Severe rainstorms have occurred more frequently in Taiwan over the last decade. To understand the flood characteristics of a local region under climate change, a hydrological model simulation was conducted for the Tsengwen Reservoir watershed. The model employed was the Integrated Flood Analysis System (IFAS), which has a conceptual, distributed rainfall-runoff analysis module and a GIS data-input function. The high-resolution rainfall data for flood simulation was categorized into three terms: 1979 - 2003 (Present), 2015 - 2039 (Near-future), and 2075 - 2099 (Future), provided by the Meteorological Research Institute atmospheric general circulation model (MRI-AGCM). Ten extreme rainfall (top ten) events were selected for each term in descending order of total precipitation volume. Due to the small watershed area the MRI-AGCM3.2S data was downsized into higher resolution data using the Weather Research and Forecasting Model. The simulated discharges revealed that most of the Near-future and Future peaks caused by extreme rainfall increased compared to the Present peak.
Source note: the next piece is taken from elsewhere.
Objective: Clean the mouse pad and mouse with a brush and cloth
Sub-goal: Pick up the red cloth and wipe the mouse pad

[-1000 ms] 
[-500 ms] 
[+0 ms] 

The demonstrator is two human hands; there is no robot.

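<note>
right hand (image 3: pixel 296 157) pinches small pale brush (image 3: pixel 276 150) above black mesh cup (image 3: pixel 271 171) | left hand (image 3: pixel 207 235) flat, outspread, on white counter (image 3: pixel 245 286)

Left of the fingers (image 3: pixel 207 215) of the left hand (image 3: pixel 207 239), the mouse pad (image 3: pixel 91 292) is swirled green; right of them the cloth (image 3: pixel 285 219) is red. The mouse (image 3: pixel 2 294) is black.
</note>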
These ratios were 0.8 - 1.6 (Near-future/Present) and 0.9 - 2.2 (Future/Present), respectively. Additionally, we evaluated how these future discharges would affect the reservoir's flood control capacity, specifically the excess water volume required to be stored while maintaining dam releases up to the dam's spillway capacity or the discharge peak design for flood prevention. The results for the top ten events show that the excess water for the Future term exceeded the reservoir's flood control capacity and was approximately 79.6 - 87.5% of the total reservoir maximum capacity for the discharge peak design scenario.